The COVID-19 crisis has increased the share of e-commerce in total retail. —Source: oecd.org
At the same time, the primacy of ecommerce in providing convenient and safe access to a range of products has also helped expand the scope of ecommerce to new firms, new consumer segments, like the elderly, for example, and new categories, like food and groceries.
In the US, for instance, the grocery sector — where ecommerce penetration rates previously lagged that of more mainstream categories like beauty, apparel, and electronics — witnessed online penetration increase threefold to hit an all-time high of 12% in 2020. In fact, this disruptive shift that added years’ worth of growth in just a matter of months is expected to increase e-grocery penetration to as much as 18% over the next five years.
This trajectory, however, is not unique to the US, with the COVID-19 crisis fast-forwarding Europe’s ecommerce grocery sales by four to five years.
The pandemic has catalysed new purchasing behaviours that significantly expand ecommerce opportunities for retailers. At the same time, it has also triggered a novel competitive dynamic where the emphasis has shifted from price to convenience, customer service and shopping experience. Not only is this likely to be a long-term shift, but this also has the potential to ripple out, in some form or the other, to categories beyond food and grocery.
And this, in essence, is the case for quick commerce or q-commerce.
The Rise of Q-Commerce
As the last-mile grocery delivery model in the US evolves into a combination of instant, same-day, and click-and-collect, more and more grocers are partnering with third-party providers, like Instacart, for example, to redefine their ecommerce value proposition around contactless shopping experiences and expedited delivery. At the same time, food delivery platforms, like DoorDash, are also branching out into the grocery delivery market alongside established names like Amazon Fresh.
With instant deliveries and user experience becoming critical value differentiators in the global last-mile food and grocery delivery market, a new breed of tech-savvy startups, exploring a range of innovative technologies like artificial intelligence, dynamic route optimisation, and autonomous delivery robots, are positioning themselves to disrupt the ecommerce supply chain. And with COVID-19 minimising activity in offline grocery channels, the competition in the quick commerce space is quickly heating up. As a result, global revenues in the last-mile food and grocery delivery market are expected to triple, from around $25 billion in 2020 to just over $72 billion in 2025.
Competitor Landscape. —Source: linkedin.com
The promise of q-commerce, the next generation of ecommerce, is centred on speed. Also referred to as ‘on-demand delivery’ or ‘e-grocery’, it is an evolutionary strand of ecommerce that delivers small orders — rather than weekly groceries — within minutes, typically under an hour, rather than days.
This type of extreme time-sensitive fulfilment typically relies on a network of dark stores — i.e., strategically located warehouses and fulfilment centres that facilitate quick delivery of goods to customers. And it’s not just startups — many retailers are converting retail storefronts into mini-fulfilment centres.
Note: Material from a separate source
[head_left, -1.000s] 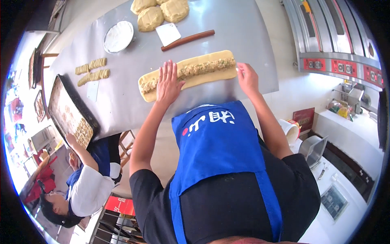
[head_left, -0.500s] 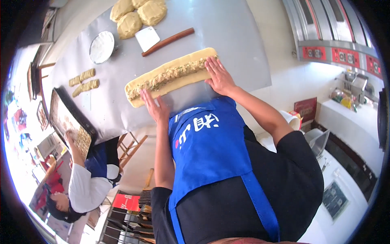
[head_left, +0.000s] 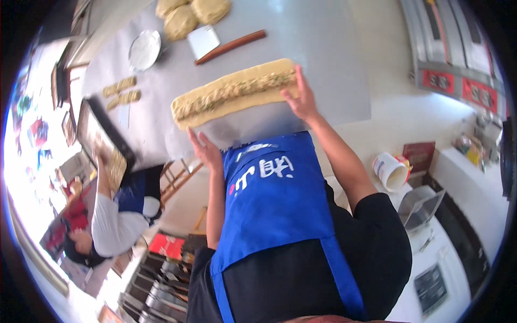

As critical as the dark store model is to the success of q-commerce, it is not without a few inherent challenges. For instance, balancing profitability and product availability with a cost-effective
customer experience will require a high degree of precision and sophistication in inventory management. It will also require a hyper-localised, granular, and dynamic approach to demand forecasting that boosts fulfilment performance while minimising unproductive stock. And then there is the tricky issue of perishables with an extremely limited window to value and beyond which is either waste or an unwholesome customer experience.
Startups in the q-commerce space are betting big on dark stores. Earlier in 2021, on-demand delivery platform Glovo announced a €100 million partnership with Swiss-based real estate firm Stoneweg to expand its dark store network across Europe from 18 to 100 by the end of the year. Meanwhile, Deliveroo, which already partners with several major European retailers, recently launched a rapid grocery service called Hop that will operate from delivery-only grocery stores.
All of which leads to the big question — is q-commerce a transitory trend or the future of post-pandemic retail?
Hype or Megatrend?
Historic data provides very little validation of the sustainability of on-demand rapid delivery ecommerce. One of the earliest experiments in what is known today as q-commerce was launched in 1998 with a company called Kozmo.com that shut down in 2001 due to the challenges of making the business model work at scale. Then came Philadelphia-headquartered Gopuff in 2013, which has raised 75% of its $3.4 billion funding in the past 12 months.
Then there are concerns of the long-term profitability of a model focused on last-mile deliveries, the most expensive part of the fulfilment chain, and on a market segment characterised by small order values and low-profit margins.
However, JP Morgan analysts note that q-commerce has the potential to become the 3rd significant disruption in the grocery market and operate at a higher degree of profitability than convenience stores with a long-term focus on basket size, delivery fees, and driver utilisation rates. Plus, key q-commerce players like Glovo are already looking beyond groceries to a wider range of products that includes toys, music, books, flowers, and beauty products. Just earlier this month, Xiaomi announced a partnership with foodpanda, a food and grocery delivery platform owned by Germany’s Delivery Hero, to drive ‘quick commerce’ of electronics in Singapore and Thailand.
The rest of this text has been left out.